◆ **ABOUT THIS EXERCISE**
Only the lines below between the ones containing "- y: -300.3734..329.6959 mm" and "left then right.", inclusive, are to be reproduced, each exactly as it stands.

Records drawn from a dataset
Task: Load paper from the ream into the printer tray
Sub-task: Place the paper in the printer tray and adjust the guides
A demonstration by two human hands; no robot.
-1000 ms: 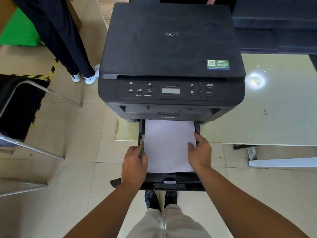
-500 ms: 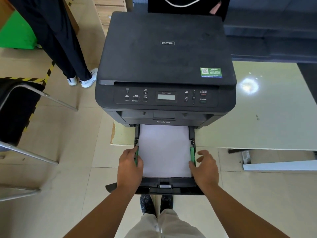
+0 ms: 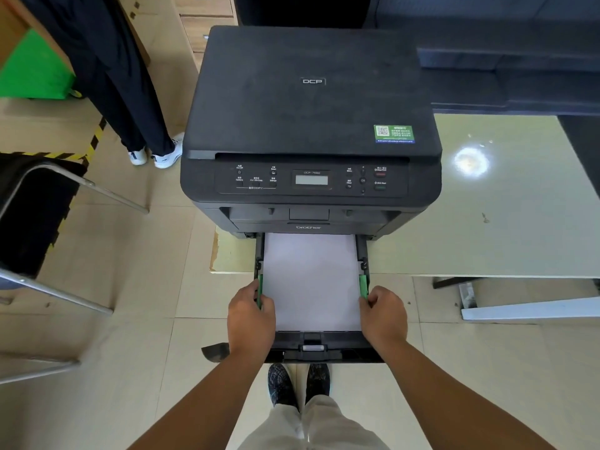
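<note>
A black printer (image 3: 308, 102) stands on a pale table, with its paper tray (image 3: 324, 347) pulled out toward me. A white stack of paper (image 3: 311, 280) lies flat inside the tray. My left hand (image 3: 250, 316) pinches the green left paper guide (image 3: 259, 287) at the tray's left side. On the other side my right hand (image 3: 383, 316) has its fingers closed on the green right paper guide (image 3: 363, 285). Both guides sit against the paper's side edges. No ream is in view.
The pale green table (image 3: 487, 228) extends to the right of the printer. A metal-framed chair (image 3: 39, 222) stands at the left. Another person's legs and white shoes (image 3: 156, 154) are behind it. My own feet (image 3: 298, 381) are under the tray.
My right hand moved off the paper's right edge and closed on the right guide. My left hand stayed at the left guide. The head camera shifted slightly.
</note>
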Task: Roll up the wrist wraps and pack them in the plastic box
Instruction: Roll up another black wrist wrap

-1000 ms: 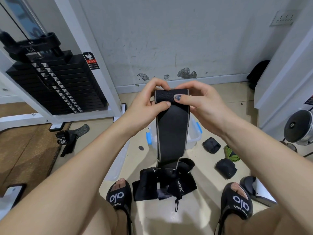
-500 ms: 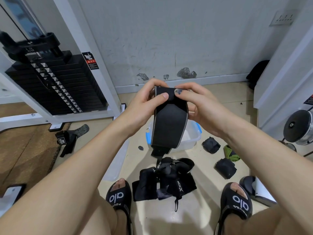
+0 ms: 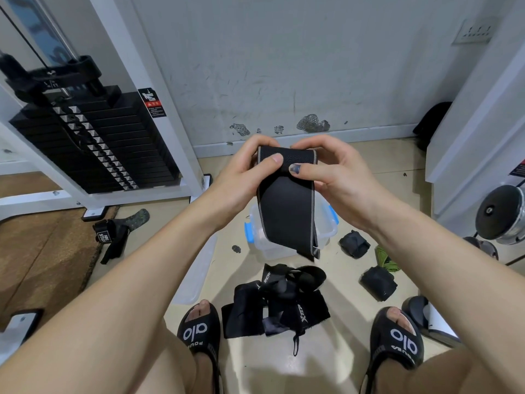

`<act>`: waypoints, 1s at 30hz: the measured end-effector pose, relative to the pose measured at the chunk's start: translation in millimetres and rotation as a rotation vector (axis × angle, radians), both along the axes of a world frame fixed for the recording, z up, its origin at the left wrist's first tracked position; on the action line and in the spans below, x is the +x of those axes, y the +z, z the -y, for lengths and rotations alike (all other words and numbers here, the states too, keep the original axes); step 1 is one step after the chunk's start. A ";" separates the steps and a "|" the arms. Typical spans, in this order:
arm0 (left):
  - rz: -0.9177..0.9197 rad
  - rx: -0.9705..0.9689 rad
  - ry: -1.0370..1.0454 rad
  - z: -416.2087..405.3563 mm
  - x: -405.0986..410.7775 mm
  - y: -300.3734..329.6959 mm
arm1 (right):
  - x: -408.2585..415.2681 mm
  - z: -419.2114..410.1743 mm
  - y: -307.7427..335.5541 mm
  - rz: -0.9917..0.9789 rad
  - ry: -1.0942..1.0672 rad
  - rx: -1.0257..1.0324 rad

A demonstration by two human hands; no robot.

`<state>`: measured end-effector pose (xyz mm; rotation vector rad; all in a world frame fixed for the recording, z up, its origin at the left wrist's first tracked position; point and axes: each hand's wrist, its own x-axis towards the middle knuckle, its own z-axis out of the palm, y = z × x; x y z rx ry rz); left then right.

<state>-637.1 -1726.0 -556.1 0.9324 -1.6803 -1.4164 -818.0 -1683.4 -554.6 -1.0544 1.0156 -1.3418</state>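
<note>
A black wrist wrap (image 3: 287, 211) with grey edges hangs in front of me, its top end rolled. My left hand (image 3: 241, 177) and my right hand (image 3: 338, 177) both pinch that rolled top, thumbs on the near side. The loose tail ends above the clear plastic box (image 3: 326, 223) with blue clips, which stands on the floor and is partly hidden behind the wrap. A pile of unrolled black wraps (image 3: 281, 302) lies between my feet. Two rolled black wraps (image 3: 353, 243) (image 3: 377, 282) sit on the floor to the right of the box.
The box's clear lid (image 3: 196, 274) lies on the floor left of the pile. A black strap (image 3: 113, 234) lies near the weight stack machine (image 3: 93, 143) at left. A green item (image 3: 385, 258) lies by the rolled wraps. A white frame and a chrome dumbbell (image 3: 502, 214) stand at right.
The wrap's hanging tail has shortened and lifted off the floor pile as both hands rolled it up from the top. Its end now swings above the box.
</note>
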 end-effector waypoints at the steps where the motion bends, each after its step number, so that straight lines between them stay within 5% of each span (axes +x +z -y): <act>1: -0.010 -0.014 -0.016 -0.1 0.5 0.1 | -1.8 0.4 0.3 0.006 0.012 0.018; 9: -0.011 -0.064 -0.058 -1.5 3.8 -0.4 | -0.8 1.4 -1.6 -0.035 0.007 0.090; 16: 0.014 0.131 -0.012 0.1 1.8 -2.3 | 0.6 0.5 -2.8 -0.040 -0.020 -0.009; 25: -0.041 0.025 -0.036 0.8 3.1 -1.5 | -4.3 0.4 -1.8 -0.078 0.029 0.134; 30: 0.002 0.006 -0.032 0.8 5.5 -2.3 | -0.6 0.9 -2.6 -0.057 -0.005 0.036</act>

◆ **SOLUTION FOR THIS EXERCISE**
  - y: -300.3734..329.6959 mm
arm1 (right):
  - x: -408.2585..415.2681 mm
  - z: -419.2114..410.1743 mm
  - y: -307.7427..335.5541 mm
  - rz: -0.9917..0.9789 rad
  - ry: -1.0942..1.0672 rad
  - rx: -1.0257..1.0324 rad

A demonstration by two human hands; no robot.

`<state>`: measured end-effector pose (xyz mm; rotation vector rad; all in a world frame fixed for the recording, z up, its origin at the left wrist's first tracked position; point and axes: each hand's wrist, its own x-axis towards the middle knuckle, its own z-axis out of the palm, y = z × x; x y z rx ry rz); left then right.

The output is complete, and nothing more is needed.